WP 2 – Indexing multifunctionality in agricultural landscapes: regional quantification of biodiversity and ecosystem services

Lead: Agroscope, participating UFZ, UPM, IMDEA, VU, BOKU

WP 2 aims at establishing a modelling tool box that allows for evaluating impacts of environmental and management changes on the provision of ecosystem services and biodiversity in the five different case studies investigated in TALE. With that an important basis is set for investigating impacts of land use and management scenarios established in WP3, thus helping to explore possibilities to promote synergies between different ecosystem services and biodiversity in the future. Comparisons of case study results will disclose influences of regional characteristics on trade-offs and synergies, which may allow to derive general conclusions for the agricultural landscapes under study regarding the applicability of best management solutions.

Quantification of ecosystem services

A set of indicators for major agricultural ESS has been developed (Table 1). The selection of these indicators reflects the main services of concern in the respective case studies investigated in TALE. According to the Common International Classification of Ecosystem Services (CICES V4.3; http://cices.eu/) these indicators cover the sections of provisioning, regulation & maintenance and cultural services. By aligning indicator definitions with the CICES standard a basis for comparability between case study results within TALE and beyond is provided.

Selected set of ecosystem services indicators Table 1: Selected set of ecosystem services indicators for the five case study regions of TALE sorted by CICES sections.

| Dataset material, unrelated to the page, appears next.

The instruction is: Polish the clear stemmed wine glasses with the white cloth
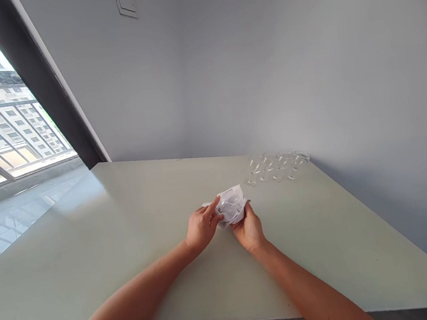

Different biophysical models are employed for quantifying crop yields, soil loss, nutrient leaching, water quantity, water quality and soil organic carbon (i.e. EPIC, SWAT, CropSyst, FAMOS or PASMA). All models quantifying ecosystem services are calibrated and validated based on statistical data records, field experimental data, discharge and water quality information. In addition, information from the national emission inventory can be utilized to quantify greenhouse gas emissions and an empirical bee pollination model is used to quantify bee pollination potential in the Dutch case study. For the quantification of cultural services in the Austrian case study, an empirically derived indicator based on landscape metrics is used. The share of extensive land use, which is used as an indicator to represent an important service of lifecycle maintenance, habitat and gene pool protection, is quantified based on spatial land use and management data.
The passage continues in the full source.